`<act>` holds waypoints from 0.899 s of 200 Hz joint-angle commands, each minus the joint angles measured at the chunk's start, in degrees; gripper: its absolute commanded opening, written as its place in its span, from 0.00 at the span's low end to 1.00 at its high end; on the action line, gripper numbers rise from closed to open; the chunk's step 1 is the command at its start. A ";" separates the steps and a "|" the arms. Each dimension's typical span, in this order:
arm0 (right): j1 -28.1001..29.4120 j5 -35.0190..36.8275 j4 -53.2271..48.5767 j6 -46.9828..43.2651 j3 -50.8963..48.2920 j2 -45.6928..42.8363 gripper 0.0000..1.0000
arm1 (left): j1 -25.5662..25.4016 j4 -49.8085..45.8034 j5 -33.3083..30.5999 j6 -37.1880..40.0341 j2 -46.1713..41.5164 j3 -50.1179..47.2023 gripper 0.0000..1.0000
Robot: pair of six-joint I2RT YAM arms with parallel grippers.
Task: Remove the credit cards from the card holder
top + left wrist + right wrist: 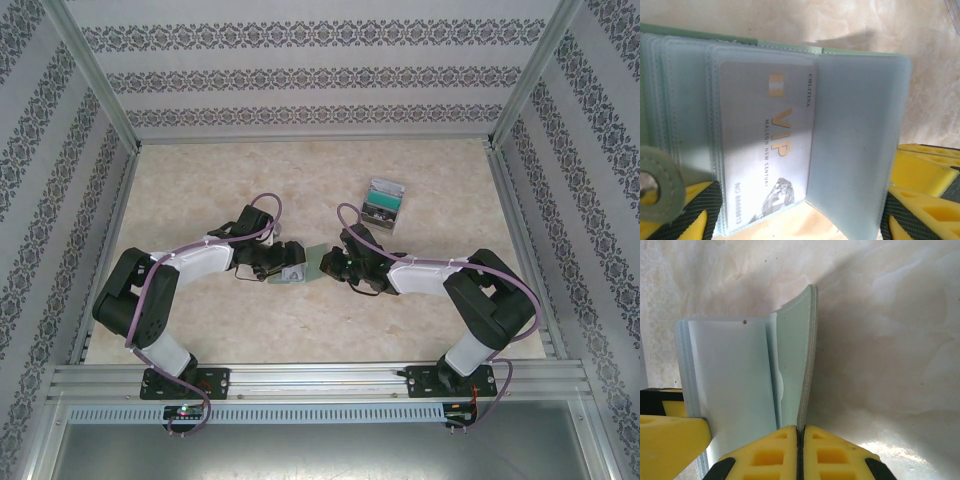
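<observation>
Surface: pale beige tabletop [200, 180] with a marbled pattern, matte, brightly lit, with soft shadows under the arms.
Room: three walls [300, 80] papered in grey and white bands of dark floral print, framed by aluminium posts [95, 75], with a slotted aluminium rail [320, 378] along the near edge.
Card holder [300, 266]: grey-green bifold, mid-table between the two wrists, lying open with clear plastic sleeves fanned out.
Sleeves [860, 140]: frosted and stacked, with one loose leaf folded out to the right in the left wrist view.
VIP card [767, 145]: silvery with gold lettering and a chip, tucked inside a sleeve of the holder.
Snap tab [655, 185]: rounded green strap end at the lower left, overlapping one yellow finger.
Left gripper [800, 220]: yellow fingers [925, 195] spread wide on either side of the sleeves, not visibly pressing them.
Right gripper [800, 450]: yellow pads pressed together, pinching the lower edge of the holder's green cover [807, 365], which stands upright and slightly bowed.
Credit cards [384, 203]: small green-teal and dark stack with pale edges, flat on the table beyond the right wrist, well apart from the holder; possibly several cards, too small to count.
</observation>
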 commanded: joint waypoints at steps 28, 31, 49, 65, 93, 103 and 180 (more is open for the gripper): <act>0.33 -0.25 0.34 -0.10 0.47 -0.04 0.00 | -0.89 -2.42 -0.14 2.69 -0.99 3.57 0.99; 0.31 -0.20 0.30 -0.13 0.42 -0.06 0.00 | -0.87 -2.78 -0.10 2.95 -1.00 3.75 0.99; 0.09 -0.34 0.34 -0.11 0.53 0.02 0.00 | -0.89 -4.81 -0.10 3.95 -1.24 4.89 1.00; -0.04 -0.34 0.14 -0.31 0.66 -0.02 0.00 | -0.88 -7.11 -1.17 5.31 -1.77 5.88 1.00; -0.83 -0.15 -1.41 -1.44 0.97 -1.07 0.10 | -0.17 -10.89 -4.33 7.49 -3.10 6.64 1.00; -1.39 0.21 -2.56 -2.03 0.91 -2.02 0.28 | 0.46 -11.31 -4.79 7.98 -3.32 6.50 0.98; -2.82 2.83 -10.18 -10.71 4.85 -8.64 0.30 | 4.09 -10.72 -5.89 9.39 -0.69 5.16 0.36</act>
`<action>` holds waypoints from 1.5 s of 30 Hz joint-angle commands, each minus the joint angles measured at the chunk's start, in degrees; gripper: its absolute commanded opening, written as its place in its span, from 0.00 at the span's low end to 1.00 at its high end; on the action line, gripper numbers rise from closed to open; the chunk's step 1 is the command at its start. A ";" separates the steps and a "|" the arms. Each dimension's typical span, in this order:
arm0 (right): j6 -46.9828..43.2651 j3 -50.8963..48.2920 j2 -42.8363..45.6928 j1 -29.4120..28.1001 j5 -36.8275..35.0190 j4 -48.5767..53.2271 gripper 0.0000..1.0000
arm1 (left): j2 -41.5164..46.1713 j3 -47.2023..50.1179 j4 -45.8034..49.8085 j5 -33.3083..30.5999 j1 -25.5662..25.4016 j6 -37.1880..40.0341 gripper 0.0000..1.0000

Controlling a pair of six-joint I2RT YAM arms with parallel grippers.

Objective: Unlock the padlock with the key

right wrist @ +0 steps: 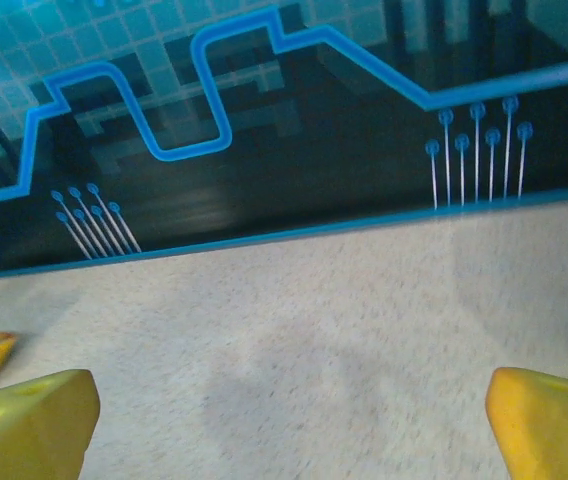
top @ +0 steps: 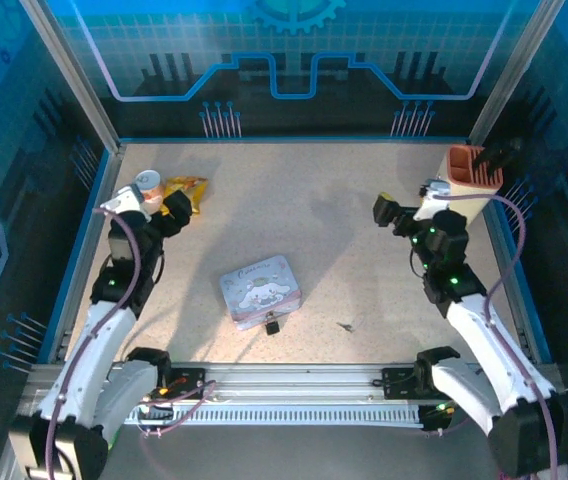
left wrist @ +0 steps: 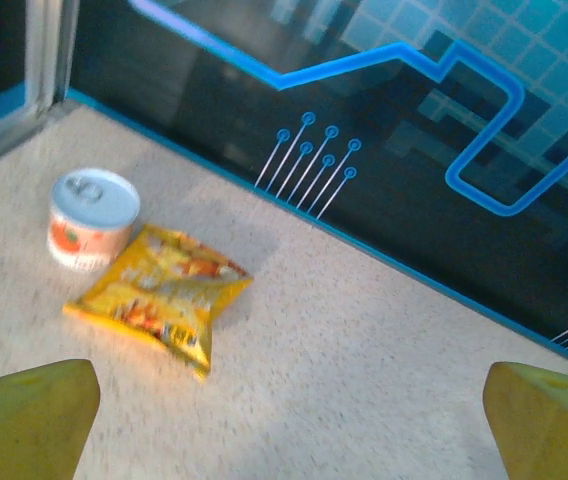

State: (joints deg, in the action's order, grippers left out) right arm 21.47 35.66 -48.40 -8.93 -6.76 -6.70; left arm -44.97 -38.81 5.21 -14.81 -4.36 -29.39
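The tiny dark padlock (top: 272, 325) lies on the table against the near edge of the pale blue cartoon tin (top: 260, 290), its thin shackle toward the tin. The key (top: 345, 325), a small dark sliver, lies on the bare table to the right of it. My left gripper (top: 176, 208) hovers far off at the back left, open, its yellow fingertips (left wrist: 29, 415) wide apart over bare table. At the back right my right gripper (top: 384, 211) is open too, with nothing between its yellow fingertips (right wrist: 29, 425).
A small white can (top: 148, 186) (left wrist: 90, 217) and a yellow snack bag (top: 188, 190) (left wrist: 162, 290) lie beside the left gripper. A tall cream cup with an orange ribbed top (top: 469, 180) stands at the back right. Blue-edged walls ring the table.
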 commanded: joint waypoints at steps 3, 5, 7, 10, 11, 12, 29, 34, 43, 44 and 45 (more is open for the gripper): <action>9.20 -1.78 5.59 6.17 14.88 20.84 1.00 | 7.04 5.72 9.24 11.24 0.41 -7.01 0.99; 8.93 -0.06 4.98 4.92 15.30 27.29 0.98 | 5.71 6.17 10.23 17.02 -0.43 -7.00 0.99; 8.54 1.73 3.59 1.93 14.63 33.03 0.96 | 3.63 6.92 10.23 19.58 -3.30 -6.96 0.99; 9.98 2.75 2.99 -5.83 8.74 39.30 0.95 | 1.25 5.61 13.45 15.19 -11.53 -5.32 0.99; 11.33 2.75 3.17 -8.26 6.32 40.84 0.95 | 0.45 4.25 15.54 13.58 -14.13 -4.40 0.99; 13.11 2.66 3.23 -11.00 4.83 42.51 0.95 | -0.53 2.87 17.88 11.70 -16.81 -3.55 0.99; 34.65 -5.15 -7.38 -39.71 -1.99 43.33 0.72 | -11.33 1.08 16.78 -2.42 -46.33 -9.26 0.99; 35.85 -6.55 -13.20 -42.22 -1.76 39.03 0.57 | -10.24 2.63 14.47 -4.67 -46.68 -9.82 0.99; 36.21 -7.66 -16.32 -42.49 -2.77 37.29 0.36 | -11.79 2.19 12.54 -6.61 -46.64 -10.30 0.99; 36.11 -7.69 -16.46 -42.49 -2.65 37.02 0.35 | -11.96 2.11 12.50 -6.60 -46.63 -10.09 0.99; 36.10 -7.79 -16.61 -42.56 -2.82 36.95 0.34 | -12.13 2.07 12.29 -6.68 -46.62 -10.06 0.99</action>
State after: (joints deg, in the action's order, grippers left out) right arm 56.66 28.88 -64.36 -50.63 -8.60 30.83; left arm -56.53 -35.86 18.72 -19.79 -50.54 -39.07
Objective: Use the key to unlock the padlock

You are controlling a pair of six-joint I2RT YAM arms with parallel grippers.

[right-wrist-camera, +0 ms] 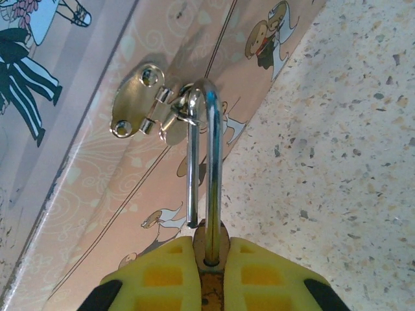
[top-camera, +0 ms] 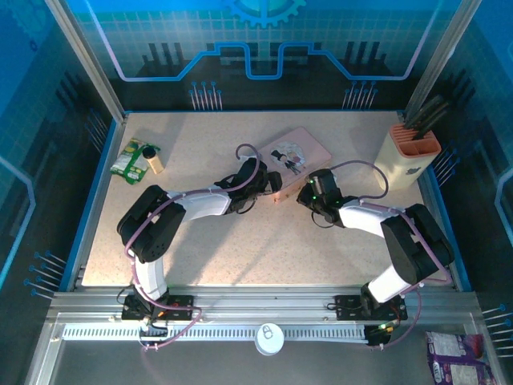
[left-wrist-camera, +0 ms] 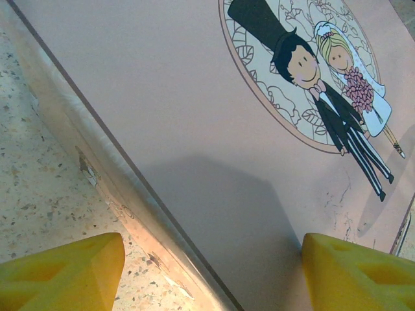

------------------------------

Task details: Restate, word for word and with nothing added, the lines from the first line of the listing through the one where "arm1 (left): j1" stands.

Answer to the problem:
`<act>` holds waypoints from 0.899 s of 200 Hz joint-angle commands, each minus the joint angles measured at the chunk's start, in degrees; gripper: its absolute commanded opening, written as its place in its span, from 0.00 at the span's low end to 1.00 at its high end; on the action line, gripper numbers rise from closed to open; the chunk's step 1 is the command at its start. A ";" separates the steps and a "|" the arms. Each dimension's typical span, in this order:
arm0 (right): j1 -28.1001..29.4120 j5 -35.0190..36.8275 j4 -53.2271..48.5767 j6 -46.9828..43.2651 j3 -50.8963..48.2920 j2 -45.6928..42.8363 gripper 0.0000..1.0000
arm1 (left): j1 -25.5662..25.4016 j4 -49.8085..45.8034 j5 -33.3083..30.5999 j6 -37.1880..40.0341 j2 -46.1713..41.5164 j3 -50.1179..47.2023 gripper 0.0000..1.0000

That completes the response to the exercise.